Nel panorama dell’autofiction francese, nella sua declinazione post-moderna concentrata sulla dialettica tra fatti e menzogna, Pierre Jourde rende propri i temi e gli ingredienti tipici del genere con una prosa dinamica e ricca d’ironia. Il viaggio del divano letto è narrazione autobiografica e insieme romanzo per stessa ammissione dell’autore, una storia di famiglia e relazioni letta attraverso due punti di analisi già annunciati nel titolo: il divano letto e i viaggi. Il primo è solo uno dei tanti oggetti chiave negli eventi rievocati nel libro. Alla morte della nonna, due fratelli vengono incaricati dalla madre di trasferire il divano letto della defunta dalla periferia parigina all’Alvernia, nella loro proprietà. I protagonisti, la traversata, la cascina – echi del precedente Paese perduto. Stavolta l’impresa prevede lo spostamento in furgone e la presenza di una figura femminile, Martine, e ha luogo in un fine settimana di Pasqua. Dall’aspetto materiale fino ai significati che gli oggetti hanno assunto nelle vite di Pierre, Bernard e i loro cari, alle sensazioni evocate dalla loro vista. Il bisogno materno di conservare il divano letto, per esempio, nasce dalla volontà di colmare i vuoti affettivi nel rapporto con i genitori, incapaci fino alla fine di amarla; in parallelo il compito di trasportarlo ricorda al narratore la noia e la frustrazione delle ore passate con i nonni, i suoi sentimenti contrastanti nei confronti degli oggetti, per cui prova fascinazione e sospetto.
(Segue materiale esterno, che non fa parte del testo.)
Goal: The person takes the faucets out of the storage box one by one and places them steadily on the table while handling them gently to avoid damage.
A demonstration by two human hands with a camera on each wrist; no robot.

I loro segreti e il loro silenzio, così come il ruolo nelle nostre esistenze, mettono in moto meccanismi per noi incomprensibili: “Quella maledetta conchiglia aveva fatto sì che fossi colpito al cuore del problema. Che fossi portato a misurarmi con quanto siamo distanti da noi stessi, lontani dal nostro stesso corpo, come se fossimo rinchiusi in una stanza oscura e la nostra unica relazione con il mondo, come anche con noi stessi, fossero serie di suoni provenienti da chissà dove, emessi da chissà chi, chissà come, e ci toccasse passare la vita a tentare di decriptarli”. Oggetti reali, ma comunque immaginari, perché filtrati dalla finzione. Anche il viaggio intrapreso da Pierre e Bernard, pur essendo accaduto, è il risultato di una rielaborazione del Pierre scrittore, tanto che i personaggi acquisiscono gradualmente contezza di essere in un’opera. Ogni tappa del tragitto, ogni aneddoto condiviso, diventa occasione per parlare dell’infanzia e della giovinezza spericolata in giro per il mondo dei due fratelli, dell’insoddisfazione della madre nei loro confronti.
Un viaggio anche nell’atto di scrivere. Jourde pungola l’attenzione di chi legge, riflette sulla stesura del testo che teniamo tra le mani e sulla sua carriera. Tra scene esilaranti e momenti più intimi, esplora il senso della letteratura e dei concetti di realtà e invenzione, e soprattutto la necessità di non prendersi mai troppo sul serio: “Lo scrittore vorrebbe essere assoluto. È nella sua natura. Cioè vuole al contempo sfuggire alla dipendenza e ricevere tutti i riguardi, tutti gli onori. Ma chi vuole fare l’angelo finisce per fare la bestia. È questo il punto degli imbrogli e delle umiliazioni, dei fallimenti e delle difficoltà. Riportarci al lato comico delle nostre pretese. Non perché sia morale, ma perché è più vero. Il lato comico è un supplemento di coscienza”.